No reagent is immune to performance drift, especially when batches are stored for extended periods. In my day-to-day work, we run stability tests to ensure lots remain within specification for both purity and reactivity. Early detection of off-specification batches, through routine quality checks, prevents wasted effort. Communication between vendor and end user shapes these practices. Transparent technical data, rapid feedback loops, and willingness to replace or requalify product keep research moving in the right direction.
As the use of 2-Aminoadenosine broadens, some groups call for standardization of testing protocols, referencing characterized controls, and developing clear process documentation. Scientific rigor depends on this transparency. Teams succeed when expectations are matched by reality, with robust protocols supporting comparability across studies and institutions.

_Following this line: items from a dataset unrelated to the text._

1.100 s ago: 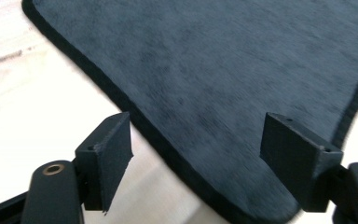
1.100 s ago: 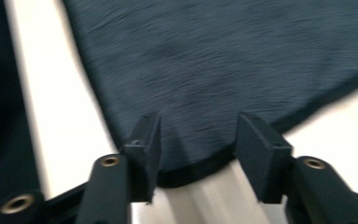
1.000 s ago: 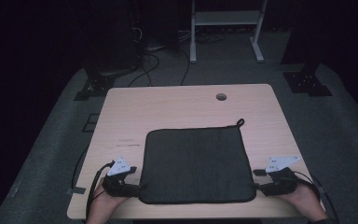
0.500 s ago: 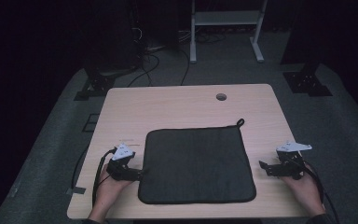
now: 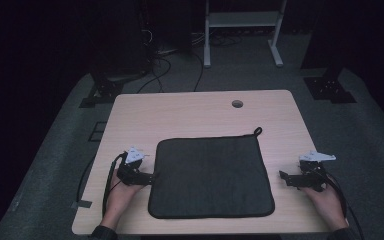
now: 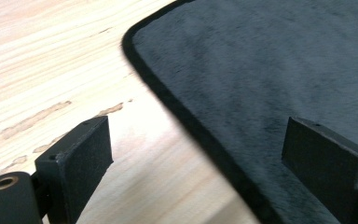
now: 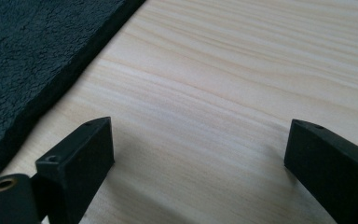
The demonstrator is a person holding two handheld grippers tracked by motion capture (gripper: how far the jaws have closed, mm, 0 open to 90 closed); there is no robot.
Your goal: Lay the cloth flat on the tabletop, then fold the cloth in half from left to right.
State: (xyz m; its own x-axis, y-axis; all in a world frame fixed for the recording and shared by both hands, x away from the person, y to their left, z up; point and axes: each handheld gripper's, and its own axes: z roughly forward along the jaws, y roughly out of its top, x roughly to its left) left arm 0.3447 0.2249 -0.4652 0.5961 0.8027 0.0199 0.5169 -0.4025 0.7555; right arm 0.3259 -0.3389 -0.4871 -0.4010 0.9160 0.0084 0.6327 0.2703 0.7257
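Observation:
A dark grey square mat (image 5: 210,175) lies flat on the wooden table (image 5: 180,115), its hanging loop (image 5: 256,131) at the far right corner. My left gripper (image 5: 151,178) sits low at the mat's left edge. Its jaws have just been opening. In the left gripper view the left gripper (image 6: 205,142) straddles the bound edge of the mat (image 6: 270,70) without pressing on it. My right gripper (image 5: 283,176) stands a little off the mat's right edge. Its jaws have also just been opening. In the right gripper view the right gripper (image 7: 200,144) has bare wood between its jaws, with the mat (image 7: 32,56) to the left.
A round cable hole (image 5: 237,104) is in the table's far half. Beyond the table stand a white metal frame (image 5: 242,20) and black stands with cables on the grey floor. A hand holds each gripper near the front edge.
Both grippers have left the mat's front corners. The left one has moved farther up the left edge; the right one has moved out to the right. The mat lies still.

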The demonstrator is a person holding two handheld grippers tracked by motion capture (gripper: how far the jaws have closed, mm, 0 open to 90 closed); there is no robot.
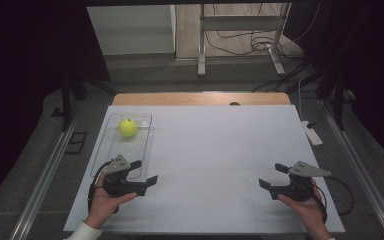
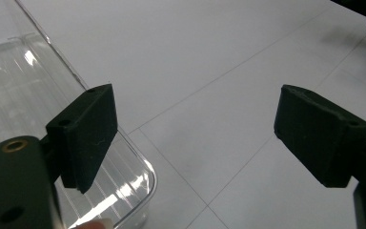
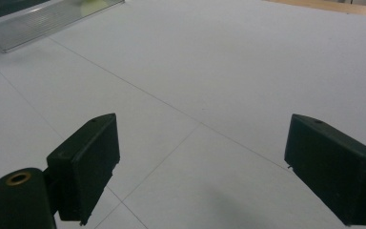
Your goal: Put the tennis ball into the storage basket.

Integrating new reagents works best by drawing on both the literature and hands-on experience. In settings where capacity is limited, piloting 2-Aminoadenosine in small-scale experiments before full deployment makes sense. Cross-lab collaboration and data sharing ensure that protocols mature quickly. I often recommend developing organ-specific or process-specific handling guidance, since needs differ for enzyme assays, RNA labeling, or cell-based readouts.
Building inventory management systems around specialty reagents saves time in the long run. Keeping detailed usage records, flagging expiration dates, and noting any observed deviations in performance means fewer surprises during critical phases of a study. Training new staff with a blend of technical instruction and practical wisdom closes gaps left by sterile procedures alone.
Continued interest in nucleoside analogs, fueled by their centrality to modern biotechnology, guarantees a bright future for compounds like 2-Aminoadenosine. Expect to see this analog feature in new educational materials, expanded peer-reviewed studies, and collaborative research initiatives. The more people share both technical successes and honest accounts of failure, the more this tool will empower breakthroughs across disciplines.
The world of chemical biology evolves quickly. Those who invest early in rigorous testing and community building around 2-Aminoadenosine stand to benefit most—driving deeper insight, advancing drug discovery, and helping reshape how we understand the fundamentals of life at the molecular level.